As my introduction states, I'm not even in EMT-B training yet (fall of thos year) but I do as of now plan to continue through paramedic school. All of my life I've been deeply interested in medicine and human anatomy/phisiology. 

Anyways, with that in mind, is there anything I can do/study in my spare time to prepare me academically for paramedic or even EMT school?

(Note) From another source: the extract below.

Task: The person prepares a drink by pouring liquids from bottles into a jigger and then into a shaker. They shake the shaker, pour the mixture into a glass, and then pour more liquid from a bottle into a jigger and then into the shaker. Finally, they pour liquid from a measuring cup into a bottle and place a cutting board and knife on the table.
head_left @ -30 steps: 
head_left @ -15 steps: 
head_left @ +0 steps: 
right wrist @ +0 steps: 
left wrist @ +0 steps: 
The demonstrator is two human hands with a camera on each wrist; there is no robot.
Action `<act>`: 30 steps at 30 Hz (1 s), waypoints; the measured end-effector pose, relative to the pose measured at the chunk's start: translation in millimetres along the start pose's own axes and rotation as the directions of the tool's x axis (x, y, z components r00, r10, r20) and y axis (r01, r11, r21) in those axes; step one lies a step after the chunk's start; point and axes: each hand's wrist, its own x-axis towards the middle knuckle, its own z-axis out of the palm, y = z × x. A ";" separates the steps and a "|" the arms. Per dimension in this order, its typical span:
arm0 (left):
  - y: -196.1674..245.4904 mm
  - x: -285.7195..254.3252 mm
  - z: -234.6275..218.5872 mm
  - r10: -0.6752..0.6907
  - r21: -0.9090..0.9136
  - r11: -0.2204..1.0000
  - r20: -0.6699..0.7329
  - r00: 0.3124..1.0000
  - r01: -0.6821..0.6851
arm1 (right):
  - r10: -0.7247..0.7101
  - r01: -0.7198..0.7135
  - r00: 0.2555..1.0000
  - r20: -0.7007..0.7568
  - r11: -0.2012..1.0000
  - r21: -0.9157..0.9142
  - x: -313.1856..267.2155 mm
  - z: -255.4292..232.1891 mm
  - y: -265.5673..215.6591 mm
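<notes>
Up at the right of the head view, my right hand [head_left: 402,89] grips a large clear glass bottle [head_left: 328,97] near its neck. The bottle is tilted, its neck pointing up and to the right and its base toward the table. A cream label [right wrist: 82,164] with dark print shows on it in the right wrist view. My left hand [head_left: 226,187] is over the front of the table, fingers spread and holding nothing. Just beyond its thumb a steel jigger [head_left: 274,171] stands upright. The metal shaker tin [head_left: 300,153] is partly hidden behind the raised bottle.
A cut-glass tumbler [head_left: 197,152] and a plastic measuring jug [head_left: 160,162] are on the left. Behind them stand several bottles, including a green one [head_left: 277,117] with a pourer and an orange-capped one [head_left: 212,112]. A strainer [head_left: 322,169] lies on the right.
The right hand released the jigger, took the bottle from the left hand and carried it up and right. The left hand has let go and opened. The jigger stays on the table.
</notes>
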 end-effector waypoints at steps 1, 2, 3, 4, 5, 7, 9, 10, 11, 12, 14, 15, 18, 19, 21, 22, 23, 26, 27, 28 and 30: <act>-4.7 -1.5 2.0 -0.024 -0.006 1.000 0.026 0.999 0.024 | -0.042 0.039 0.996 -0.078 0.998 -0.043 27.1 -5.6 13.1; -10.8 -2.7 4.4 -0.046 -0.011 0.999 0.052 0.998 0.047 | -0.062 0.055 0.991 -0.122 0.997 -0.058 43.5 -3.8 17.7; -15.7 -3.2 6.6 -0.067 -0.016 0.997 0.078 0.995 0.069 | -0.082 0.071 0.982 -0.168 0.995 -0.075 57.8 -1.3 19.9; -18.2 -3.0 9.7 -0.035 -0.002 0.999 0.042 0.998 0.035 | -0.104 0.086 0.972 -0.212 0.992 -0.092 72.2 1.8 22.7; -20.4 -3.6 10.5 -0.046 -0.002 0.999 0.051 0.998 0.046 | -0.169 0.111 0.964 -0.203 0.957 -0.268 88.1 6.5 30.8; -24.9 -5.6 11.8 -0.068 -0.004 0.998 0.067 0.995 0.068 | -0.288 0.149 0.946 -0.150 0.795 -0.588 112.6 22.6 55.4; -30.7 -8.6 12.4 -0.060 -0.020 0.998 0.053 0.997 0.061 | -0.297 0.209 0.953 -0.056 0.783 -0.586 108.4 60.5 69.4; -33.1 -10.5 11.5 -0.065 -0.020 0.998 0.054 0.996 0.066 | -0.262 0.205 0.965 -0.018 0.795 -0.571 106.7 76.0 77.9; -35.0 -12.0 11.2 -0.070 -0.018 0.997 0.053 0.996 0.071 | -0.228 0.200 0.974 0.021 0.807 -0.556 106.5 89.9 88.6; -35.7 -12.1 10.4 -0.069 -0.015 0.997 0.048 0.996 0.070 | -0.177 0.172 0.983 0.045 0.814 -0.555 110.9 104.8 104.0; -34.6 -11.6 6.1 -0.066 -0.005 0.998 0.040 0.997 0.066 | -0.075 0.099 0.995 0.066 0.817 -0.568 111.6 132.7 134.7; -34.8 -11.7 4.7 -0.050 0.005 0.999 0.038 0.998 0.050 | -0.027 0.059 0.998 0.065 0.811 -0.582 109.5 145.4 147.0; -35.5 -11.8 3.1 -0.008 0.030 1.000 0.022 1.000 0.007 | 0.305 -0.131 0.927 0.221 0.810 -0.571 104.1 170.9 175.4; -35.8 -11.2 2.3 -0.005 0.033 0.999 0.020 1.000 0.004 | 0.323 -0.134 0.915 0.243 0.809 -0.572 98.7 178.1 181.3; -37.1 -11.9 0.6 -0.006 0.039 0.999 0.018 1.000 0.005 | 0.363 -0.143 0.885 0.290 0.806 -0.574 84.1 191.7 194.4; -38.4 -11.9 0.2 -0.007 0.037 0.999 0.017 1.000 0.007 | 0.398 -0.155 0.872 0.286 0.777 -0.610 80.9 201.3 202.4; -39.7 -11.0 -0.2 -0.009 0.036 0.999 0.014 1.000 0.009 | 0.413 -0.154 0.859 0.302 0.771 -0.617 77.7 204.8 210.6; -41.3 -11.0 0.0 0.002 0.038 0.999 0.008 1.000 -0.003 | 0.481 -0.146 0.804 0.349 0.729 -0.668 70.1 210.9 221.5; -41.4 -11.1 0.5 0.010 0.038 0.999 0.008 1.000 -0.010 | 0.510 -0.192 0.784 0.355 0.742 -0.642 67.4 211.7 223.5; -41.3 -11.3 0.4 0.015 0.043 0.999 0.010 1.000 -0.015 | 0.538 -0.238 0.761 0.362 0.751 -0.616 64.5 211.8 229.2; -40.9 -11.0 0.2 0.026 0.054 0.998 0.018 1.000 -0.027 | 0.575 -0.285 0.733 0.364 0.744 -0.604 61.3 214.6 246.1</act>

I like reading up on general health topics and medicine on my spare time and I love to learn, but don't know where to start.


----------



## VentMedic (Jun 8, 2009)

Enroll in the local college and start taking math and science classes especially college level Anatomy and Physiology with labs.  If you are interested in medicine you will want to learn it properly, systematically without alot of fragmented certs and from an educational center such as a college that allows your class credits to transfer where ever and in what ever direction your choose.


----------



## mct601 (Jun 8, 2009)

Already doing that 

Took Biology, Psychology, and a few other classes this semester along with a first aid class. Will be taking A&P 1 & 2 before I actually enroll into paramedic school (A&P1 this upcoming semester).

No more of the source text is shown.